By this time Whitefoot had made out that that squirming mass of legs and heads was composed of baby Mice. He counted them. There were four. “Whose are they, and what are they doing here?” Whitefoot asked in a queer voice.
“Why, you old stupid, they are yours,—yours and mine,” declared little Mrs. Whitefoot. “Did you ever, ever see such beautiful babies? Now I guess you understand why I kept you away from here.”
Whitefoot shook his head. “No,” said he, “I don't understand at all. I don't see yet what you drove me away for.”
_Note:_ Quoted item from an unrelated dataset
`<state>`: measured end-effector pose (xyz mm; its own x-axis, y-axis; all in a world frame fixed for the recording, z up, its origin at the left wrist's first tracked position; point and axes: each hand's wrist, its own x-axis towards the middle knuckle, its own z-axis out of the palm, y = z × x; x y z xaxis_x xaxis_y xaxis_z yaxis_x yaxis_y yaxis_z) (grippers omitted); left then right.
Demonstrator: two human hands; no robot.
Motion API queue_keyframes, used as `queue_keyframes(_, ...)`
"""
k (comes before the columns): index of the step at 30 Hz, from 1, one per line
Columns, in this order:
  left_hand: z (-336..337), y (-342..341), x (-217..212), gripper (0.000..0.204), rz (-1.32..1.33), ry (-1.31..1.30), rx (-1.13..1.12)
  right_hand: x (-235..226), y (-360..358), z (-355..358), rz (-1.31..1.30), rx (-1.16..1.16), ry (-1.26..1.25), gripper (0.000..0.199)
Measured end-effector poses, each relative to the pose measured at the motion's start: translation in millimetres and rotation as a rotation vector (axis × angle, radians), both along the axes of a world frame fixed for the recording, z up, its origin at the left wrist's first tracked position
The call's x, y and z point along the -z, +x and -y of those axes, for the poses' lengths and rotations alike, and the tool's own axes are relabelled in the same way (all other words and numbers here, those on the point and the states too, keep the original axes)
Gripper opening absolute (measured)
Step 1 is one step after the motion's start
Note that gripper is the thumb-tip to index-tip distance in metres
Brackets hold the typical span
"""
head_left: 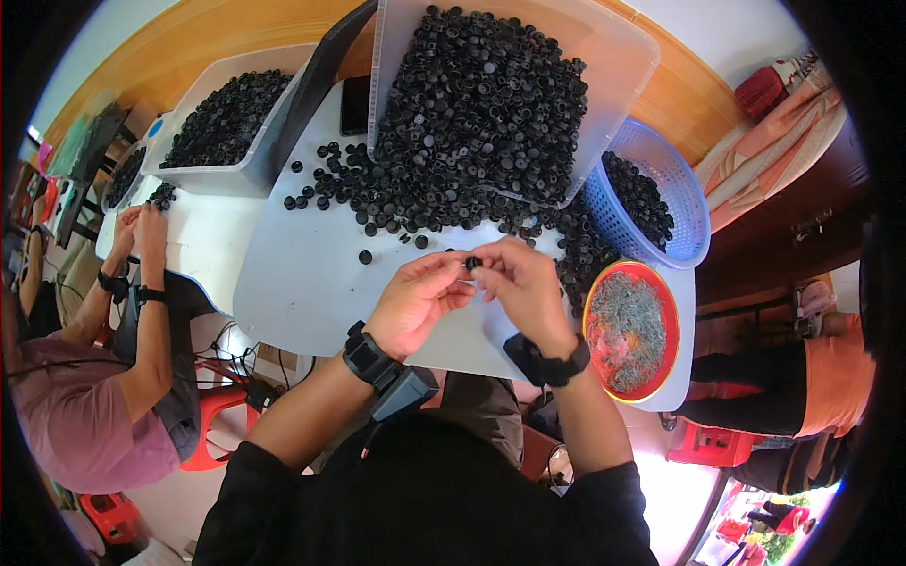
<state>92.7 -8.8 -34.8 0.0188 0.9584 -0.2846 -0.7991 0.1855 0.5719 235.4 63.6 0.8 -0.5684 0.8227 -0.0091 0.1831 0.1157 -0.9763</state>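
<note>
Over the near part of the white table (283, 283), my two hands meet around a small round black plastic cap (473, 264). My right hand (521, 291) pinches it between thumb and fingertips. The thumb and forefinger of my left hand (420, 300) close on the cap's other side, with the remaining fingers curled loosely. Just beyond my hands, many similar black caps (406, 193) lie spilled across the tabletop. They come from a tipped translucent bin (628, 61) heaped with more of them. Whether anything thin is also between my fingers is too small to tell.
To the right stand a blue perforated basket (696, 193) of black parts and a red bowl (669, 325) of thin silvery pieces. A black phone-like slab (355, 106) lies far left of the bin. Another person (94, 406) works at the left beside a second bin (226, 179).
</note>
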Motion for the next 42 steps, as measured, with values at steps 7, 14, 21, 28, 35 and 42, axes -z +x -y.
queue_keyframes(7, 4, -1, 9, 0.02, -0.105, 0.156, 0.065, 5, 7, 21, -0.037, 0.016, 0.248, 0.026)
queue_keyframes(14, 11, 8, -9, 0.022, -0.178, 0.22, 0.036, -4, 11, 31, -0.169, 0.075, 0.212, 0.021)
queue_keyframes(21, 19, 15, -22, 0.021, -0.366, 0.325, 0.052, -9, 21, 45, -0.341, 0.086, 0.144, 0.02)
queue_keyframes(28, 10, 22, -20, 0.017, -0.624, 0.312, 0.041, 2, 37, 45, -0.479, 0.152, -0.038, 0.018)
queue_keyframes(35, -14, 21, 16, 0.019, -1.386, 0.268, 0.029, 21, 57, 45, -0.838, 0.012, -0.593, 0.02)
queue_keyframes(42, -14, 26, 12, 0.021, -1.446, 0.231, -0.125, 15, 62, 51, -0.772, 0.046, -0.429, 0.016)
“Why, you blessed old dear, there wasn't room for you when those babies came; I had to have all the room there was. It wouldn't have done to have had you running in and out and disturbing them when they were so tiny. I had to be alone with them, and that is why I made you go off and live by yourself. I am so proud of them, I don't know what to do. Aren't you proud, Whitefoot? Aren't you the proudest Wood Mouse in all the Green Forest?”
Of course Whitefoot should have promptly said that he was, but the truth is, Whitefoot wasn't proud at all. You see, he was so surprised that he hadn't yet had time to feel that they were really his. In fact, just then he felt a wee bit jealous of them. It came over him that they would take all the time and attention of little Mrs. Whitefoot. So Whitefoot didn't answer that question. He simply sat and stared at those four squirming babies.
Finally little Mrs. Whitefoot gently pushed him out and followed him. “Of course,” said she, “there isn't room for you to stay here now. You will have to sleep in your old home because there isn't room in here for both of us and the babies too.”
Whitefoot's heart sank. He had thought that he was to stay and that everything would be just as it had been before. “Can't I come over here any more?” he asked rather timidly.
“What a foolish question!” cried little Mrs. Whitefoot. “Of course you can. You will have to help take care of these babies. Just as soon as they are big enough, you will have to help teach them how to hunt for food and how to watch out for danger, and all the things that a wise Wood Mouse knows. Why, they couldn't get along without you. Neither could I,” she added softly.
At that Whitefoot felt better. And suddenly there was a queer swelling in his heart. It was the beginning of pride, pride in those wonderful babies.
“You have given me the best surprise that ever was, my dear,” said Whitefoot softly. “Now I think I will go and look for some supper.”
So now we will leave Whitefoot and his family. You see there are two very lively little people of the Green Forest who demand attention and insist on having it. They are Buster Bear's Twins, and this is to be the title of the next book.